◆ YOUR GOAL
The answer is a single number: the count of lines below in which the word "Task" appears.

◆ Source records
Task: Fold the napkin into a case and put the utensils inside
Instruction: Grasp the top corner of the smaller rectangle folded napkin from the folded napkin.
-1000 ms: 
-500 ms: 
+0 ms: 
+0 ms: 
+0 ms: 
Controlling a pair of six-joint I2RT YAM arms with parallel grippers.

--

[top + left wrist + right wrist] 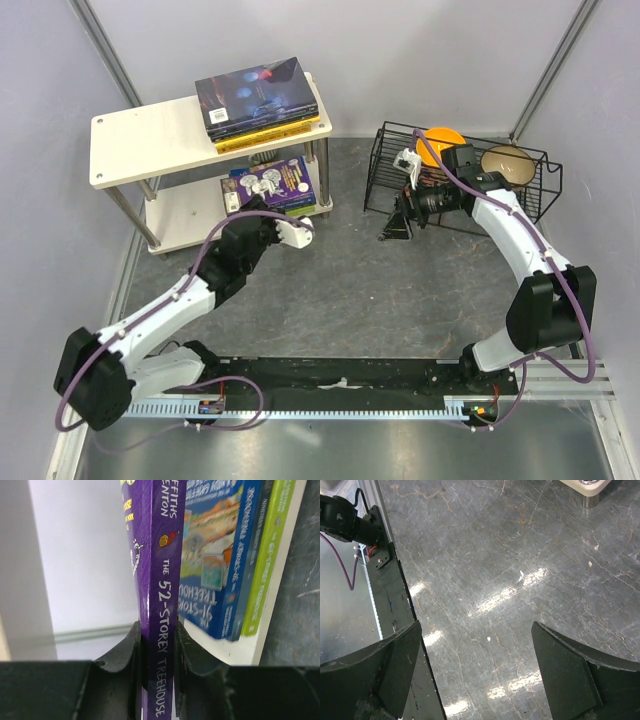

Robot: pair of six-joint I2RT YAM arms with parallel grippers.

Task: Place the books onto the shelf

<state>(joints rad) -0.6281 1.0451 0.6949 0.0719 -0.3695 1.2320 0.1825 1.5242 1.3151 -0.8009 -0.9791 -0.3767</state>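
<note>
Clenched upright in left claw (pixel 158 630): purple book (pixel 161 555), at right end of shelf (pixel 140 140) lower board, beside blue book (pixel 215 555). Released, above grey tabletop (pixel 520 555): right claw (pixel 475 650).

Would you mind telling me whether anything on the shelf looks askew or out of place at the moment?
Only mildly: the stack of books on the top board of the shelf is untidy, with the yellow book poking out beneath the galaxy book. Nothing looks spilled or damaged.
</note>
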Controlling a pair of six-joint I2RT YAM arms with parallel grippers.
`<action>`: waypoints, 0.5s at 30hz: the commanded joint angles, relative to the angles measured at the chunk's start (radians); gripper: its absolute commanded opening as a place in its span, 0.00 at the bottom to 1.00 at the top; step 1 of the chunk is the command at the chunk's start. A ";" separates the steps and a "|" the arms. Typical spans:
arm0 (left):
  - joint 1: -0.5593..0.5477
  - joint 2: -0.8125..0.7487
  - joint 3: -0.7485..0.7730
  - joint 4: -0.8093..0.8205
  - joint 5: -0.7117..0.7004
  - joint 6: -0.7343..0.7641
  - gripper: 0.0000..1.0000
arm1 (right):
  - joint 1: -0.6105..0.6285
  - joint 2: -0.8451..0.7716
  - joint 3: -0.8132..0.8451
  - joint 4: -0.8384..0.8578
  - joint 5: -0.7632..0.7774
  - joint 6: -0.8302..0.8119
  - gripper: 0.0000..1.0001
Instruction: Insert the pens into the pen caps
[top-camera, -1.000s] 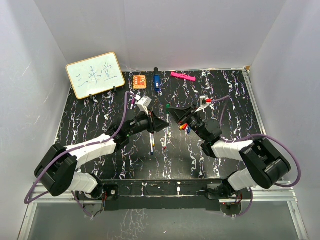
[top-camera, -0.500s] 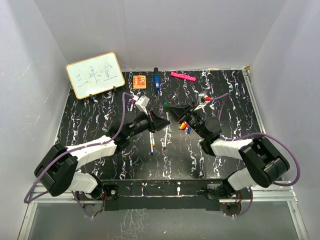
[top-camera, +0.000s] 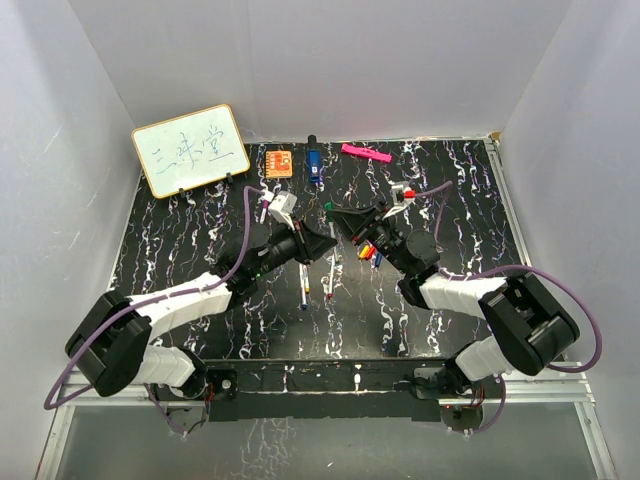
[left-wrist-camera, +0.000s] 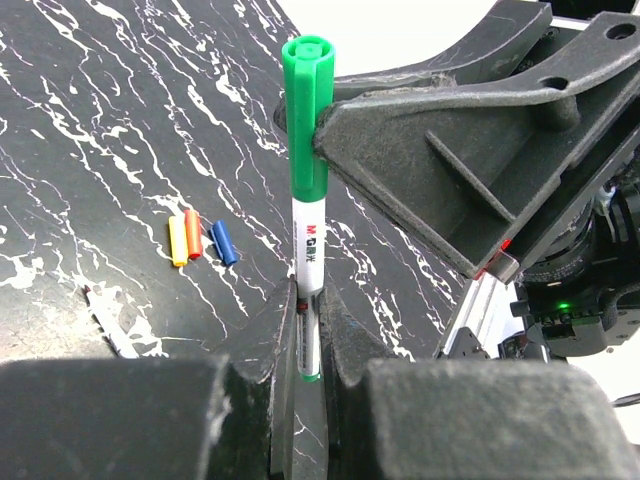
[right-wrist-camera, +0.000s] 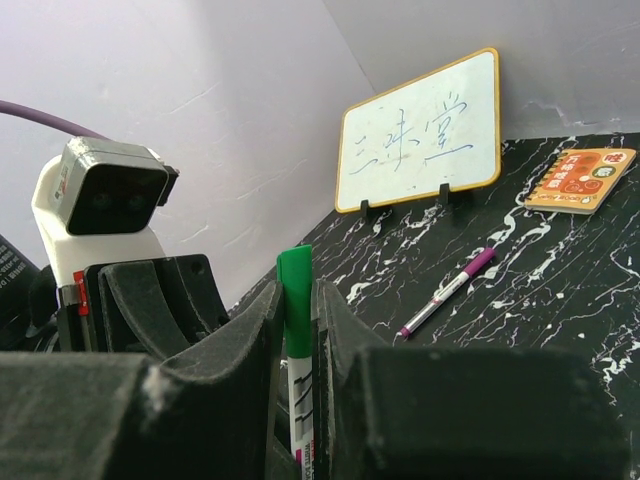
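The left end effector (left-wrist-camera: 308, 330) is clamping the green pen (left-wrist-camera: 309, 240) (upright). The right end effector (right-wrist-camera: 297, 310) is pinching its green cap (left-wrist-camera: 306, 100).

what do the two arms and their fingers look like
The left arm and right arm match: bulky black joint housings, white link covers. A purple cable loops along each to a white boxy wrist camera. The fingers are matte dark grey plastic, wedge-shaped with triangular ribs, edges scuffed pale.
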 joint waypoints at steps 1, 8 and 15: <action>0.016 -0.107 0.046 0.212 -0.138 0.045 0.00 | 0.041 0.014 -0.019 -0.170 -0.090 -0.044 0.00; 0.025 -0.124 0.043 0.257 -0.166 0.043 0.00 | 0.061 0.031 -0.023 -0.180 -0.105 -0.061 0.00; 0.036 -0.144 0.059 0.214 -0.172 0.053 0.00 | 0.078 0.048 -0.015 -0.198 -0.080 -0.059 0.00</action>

◆ WRITTEN SOLUTION
2